Method of synthesizing Nucleic Acid [LAMP]

In the Public Domain since

9 Nov 2018


In 1998, Notomi Tsugunori et al., patented Loop-mediated Isothermal amplification (LAMP), an invention to provide a method capable of efficiently synthesising nucleic acid in a sequence specific manner at low cost and with high specificity using a single strand-displacing DNA polymerase enzyme e.g. Bst DNA polymerase, under isothermal reaction conditions at about 65°C.

This invention overcame some limitations of PCR (Polymerase Chain Reaction), the most popular technique of amplifying nucleic acid in vitro:

  • PCR requires special equipment such as a thermocycler to cycle temperatures in order to denature double stranded into a single stranded form, LAMP uses strand-displacing enzymes removing the need for this step.
  • PCR has a reaction time of 1-2 hours with LAMP can amplify DNA 109-1010 times in 15-60 minutes
  • LAMP reduces non-specific binding in the early stages of the reaction by including 4 primers to recognize 6 distinct regions of DNA.

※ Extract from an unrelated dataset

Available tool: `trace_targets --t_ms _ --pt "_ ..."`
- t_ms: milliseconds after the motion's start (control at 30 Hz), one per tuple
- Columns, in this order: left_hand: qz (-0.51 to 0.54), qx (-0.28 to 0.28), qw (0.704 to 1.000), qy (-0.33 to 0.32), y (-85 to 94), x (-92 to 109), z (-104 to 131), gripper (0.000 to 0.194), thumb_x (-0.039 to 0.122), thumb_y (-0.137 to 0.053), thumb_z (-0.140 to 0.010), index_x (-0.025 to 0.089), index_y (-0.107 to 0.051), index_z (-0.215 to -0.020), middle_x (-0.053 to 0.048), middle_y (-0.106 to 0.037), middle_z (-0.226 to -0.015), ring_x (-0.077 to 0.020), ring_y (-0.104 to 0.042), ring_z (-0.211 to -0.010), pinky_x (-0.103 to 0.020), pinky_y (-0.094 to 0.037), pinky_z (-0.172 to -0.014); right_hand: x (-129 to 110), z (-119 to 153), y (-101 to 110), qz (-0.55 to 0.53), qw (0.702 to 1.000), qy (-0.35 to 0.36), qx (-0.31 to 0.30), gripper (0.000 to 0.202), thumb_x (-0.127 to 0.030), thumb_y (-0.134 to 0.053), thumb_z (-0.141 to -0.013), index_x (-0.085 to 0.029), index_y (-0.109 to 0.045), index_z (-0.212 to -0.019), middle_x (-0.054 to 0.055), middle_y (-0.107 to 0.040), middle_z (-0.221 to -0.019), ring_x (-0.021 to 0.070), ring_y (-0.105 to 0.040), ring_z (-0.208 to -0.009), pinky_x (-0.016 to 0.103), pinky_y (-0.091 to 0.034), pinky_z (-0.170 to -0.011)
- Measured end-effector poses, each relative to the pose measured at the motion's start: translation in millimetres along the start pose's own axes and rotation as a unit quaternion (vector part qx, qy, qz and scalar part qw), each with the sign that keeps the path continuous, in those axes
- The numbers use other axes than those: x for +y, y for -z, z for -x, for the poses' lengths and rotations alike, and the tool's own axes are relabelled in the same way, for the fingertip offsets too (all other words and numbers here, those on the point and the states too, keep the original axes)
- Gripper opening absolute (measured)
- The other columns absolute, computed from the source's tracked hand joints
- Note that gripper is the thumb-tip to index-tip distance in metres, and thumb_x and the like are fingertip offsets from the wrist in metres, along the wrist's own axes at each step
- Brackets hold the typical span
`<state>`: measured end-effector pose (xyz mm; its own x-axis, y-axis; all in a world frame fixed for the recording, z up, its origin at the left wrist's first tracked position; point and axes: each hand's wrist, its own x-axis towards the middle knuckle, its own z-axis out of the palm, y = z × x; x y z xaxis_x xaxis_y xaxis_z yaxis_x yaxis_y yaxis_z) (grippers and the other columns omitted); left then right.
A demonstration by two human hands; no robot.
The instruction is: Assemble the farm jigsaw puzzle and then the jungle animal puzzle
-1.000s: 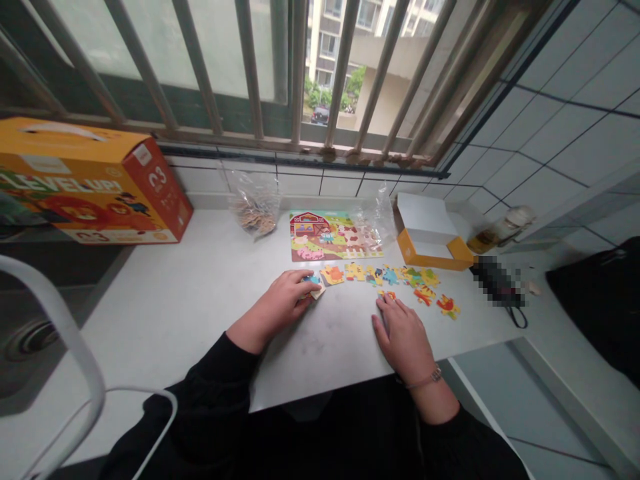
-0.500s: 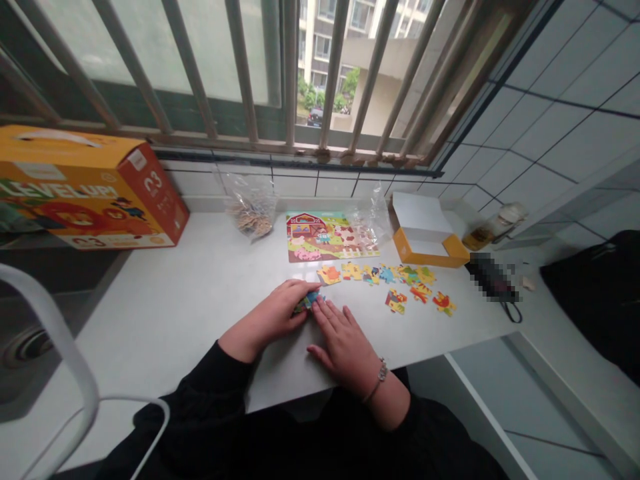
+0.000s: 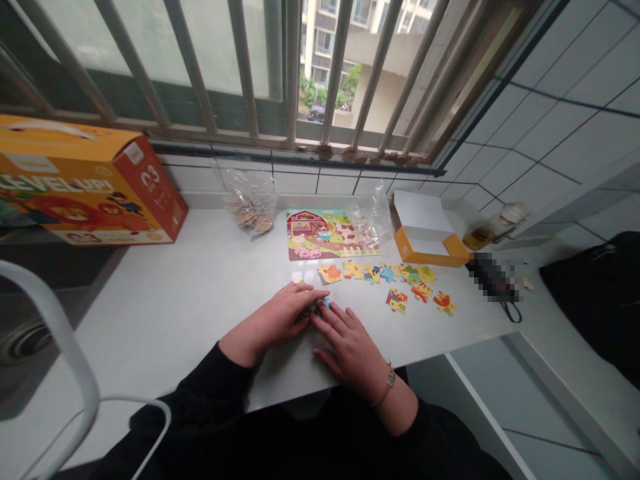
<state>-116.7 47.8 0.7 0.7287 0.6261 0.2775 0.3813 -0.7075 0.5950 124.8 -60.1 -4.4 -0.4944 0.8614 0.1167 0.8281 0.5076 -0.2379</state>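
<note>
My left hand [image 3: 285,311] rests on the white counter [image 3: 200,280], its fingers and thumb closed around the edges of some puzzle pieces [image 3: 311,309]. Little of these shows, only green and blue patches. From the right, my right hand [image 3: 345,340] lies nearly flat with its fingers stretched out. Its fingertips touch the blue part of the pieces, close to the left fingertips. Just beyond is an orange and yellow puzzle piece [image 3: 330,273]. More loose colourful pieces lie to the right, such as the lion piece [image 3: 397,301] and a red-and-yellow one [image 3: 444,302].
Behind the pieces lies a farm picture board [image 3: 320,235], partly under a clear plastic bag [image 3: 373,220]. A bag of brown pieces [image 3: 253,217], a yellow open box [image 3: 430,250], a bottle [image 3: 495,225] and a large orange box [image 3: 90,187] line the back. A white tube [image 3: 75,353] stands left.
Both hands have shifted slightly; the left fingers reach further over the pieces, covering more of them. The right hand has moved a little right and down.
</note>
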Motion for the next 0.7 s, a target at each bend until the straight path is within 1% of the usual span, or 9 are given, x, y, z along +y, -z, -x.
trace_targets --t_ms 100,167,233,333,433,500,567,633,700 --pt "0.009 0.008 1.0 -0.002 0.4 -1 1 0.065 0.016 -0.068 -0.097 0.029 -0.057 -0.16 -0.013 -0.068 -0.153 -0.0311 -0.064 -0.143 -0.056 -0.052 -0.124 0 0 3 0.007 1.0 -0.021 -0.002 0.066 -0.034 -0.063 -0.109 -0.028 -0.048 -0.173 0.008 -0.035 -0.185 0.0363 -0.036 -0.17 0.064 -0.039 -0.134" --pt "0.003 0.003 1.0 -0.001 1.4 -2 2 0.06 0.018 -0.07 -0.097 0.028 -0.06 -0.156 -0.014 -0.066 -0.158 -0.0316 -0.062 -0.147 -0.059 -0.048 -0.128 5 5 5 0.012 0.999 -0.04 -0.002 0.063 -0.034 -0.062 -0.109 -0.029 -0.051 -0.171 0.008 -0.038 -0.184 0.0367 -0.038 -0.169 0.065 -0.039 -0.133" --pt "-0.012 -0.001 1.0 0.007 2.3 -3 2 0.055 0.019 -0.072 -0.096 0.026 -0.065 -0.15 -0.015 -0.064 -0.162 -0.033 -0.061 -0.15 -0.061 -0.045 -0.13 15 12 7 0.018 0.998 -0.064 -0.004 0.061 -0.037 -0.059 -0.111 -0.029 -0.051 -0.171 0.009 -0.041 -0.182 0.0365 -0.038 -0.169 0.066 -0.037 -0.134" --pt "-0.037 -0.007 0.999 0.021 2.5 -4 1 0.048 0.019 -0.072 -0.096 0.025 -0.07 -0.143 -0.017 -0.063 -0.164 -0.0349 -0.059 -0.152 -0.063 -0.045 -0.129 30 23 10 0.032 0.991 -0.127 -0.002 0.061 -0.042 -0.053 -0.114 -0.026 -0.047 -0.173 0.011 -0.043 -0.181 0.0374 -0.038 -0.169 0.069 -0.035 -0.134" --pt "-0.056 -0.024 0.998 0.023 0.2 -3 -1 0.039 0.019 -0.072 -0.096 0.028 -0.077 -0.135 -0.015 -0.063 -0.164 -0.0376 -0.058 -0.152 -0.067 -0.043 -0.128 38 26 11 0.052 0.981 -0.187 0.014 0.061 -0.044 -0.051 -0.115 -0.022 -0.049 -0.172 0.014 -0.041 -0.182 0.042 -0.037 -0.168 0.075 -0.033 -0.132" --pt "-0.071 -0.036 0.996 0.029 -2.5 -3 -1 0.037 0.018 -0.073 -0.096 0.032 -0.08 -0.129 -0.013 -0.063 -0.164 -0.0397 -0.058 -0.153 -0.071 -0.042 -0.127 36 24 11 0.058 0.982 -0.176 0.025 0.062 -0.043 -0.052 -0.114 -0.022 -0.048 -0.173 0.014 -0.036 -0.184 0.0428 -0.033 -0.17 0.077 -0.029 -0.133" --pt "-0.083 -0.045 0.995 0.033 -5.1 -2 -2 0.04 0.017 -0.072 -0.095 0.035 -0.081 -0.129 -0.011 -0.063 -0.165 -0.0405 -0.057 -0.153 -0.075 -0.039 -0.126 28 20 10 0.051 0.992 -0.117 0.015 0.064 -0.04 -0.054 -0.113 -0.024 -0.044 -0.175 0.012 -0.033 -0.185 0.0406 -0.029 -0.172 0.076 -0.025 -0.135" --pt "-0.083 -0.04 0.995 0.032 -6.5 -1 -1 0.045 0.016 -0.07 -0.097 0.037 -0.078 -0.136 -0.01 -0.063 -0.164 -0.038 -0.058 -0.153 -0.074 -0.037 -0.128 20 15 9 0.034 0.998 -0.06 -0.015 0.066 -0.04 -0.057 -0.112 -0.029 -0.043 -0.175 0.01 -0.036 -0.184 0.0385 -0.03 -0.172 0.075 -0.025 -0.136" --pt "-0.073 -0.025 0.996 0.031 -6.2 0 -1 0.045 0.018 -0.068 -0.1 0.034 -0.074 -0.142 -0.011 -0.065 -0.162 -0.0346 -0.059 -0.152 -0.07 -0.037 -0.131 14 11 10 0.02 0.998 -0.045 -0.037 0.066 -0.041 -0.059 -0.112 -0.031 -0.044 -0.175 0.008 -0.039 -0.183 0.0382 -0.034 -0.17 0.074 -0.027 -0.135"
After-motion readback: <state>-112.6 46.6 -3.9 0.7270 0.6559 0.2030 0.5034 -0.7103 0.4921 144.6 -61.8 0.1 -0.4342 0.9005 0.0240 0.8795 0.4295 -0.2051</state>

The amplification product for LAMP is a looped structure consisting of alternately inverted repeats of the target sequence on the same strand.

For more information on LAMP see the Eiken Chemical Company website.


The present invention relates to an oligonucleotide having a novel structure and a method of synthesizing nucleic acid by using the same as a primer. This oligonucleotide is provided at the 5'-side of the primer with a nucleotide sequence substantially the same as a region synthesized with this primer as the origin of synthesis. The present invention realizes the synthesis of nucleic acid-based on an isothermal reaction with a simple constitution of reagents. Further, the present invention provides a method of synthesizing highly specific nucleic acid on the basis of this method of synthesizing nucleic acid.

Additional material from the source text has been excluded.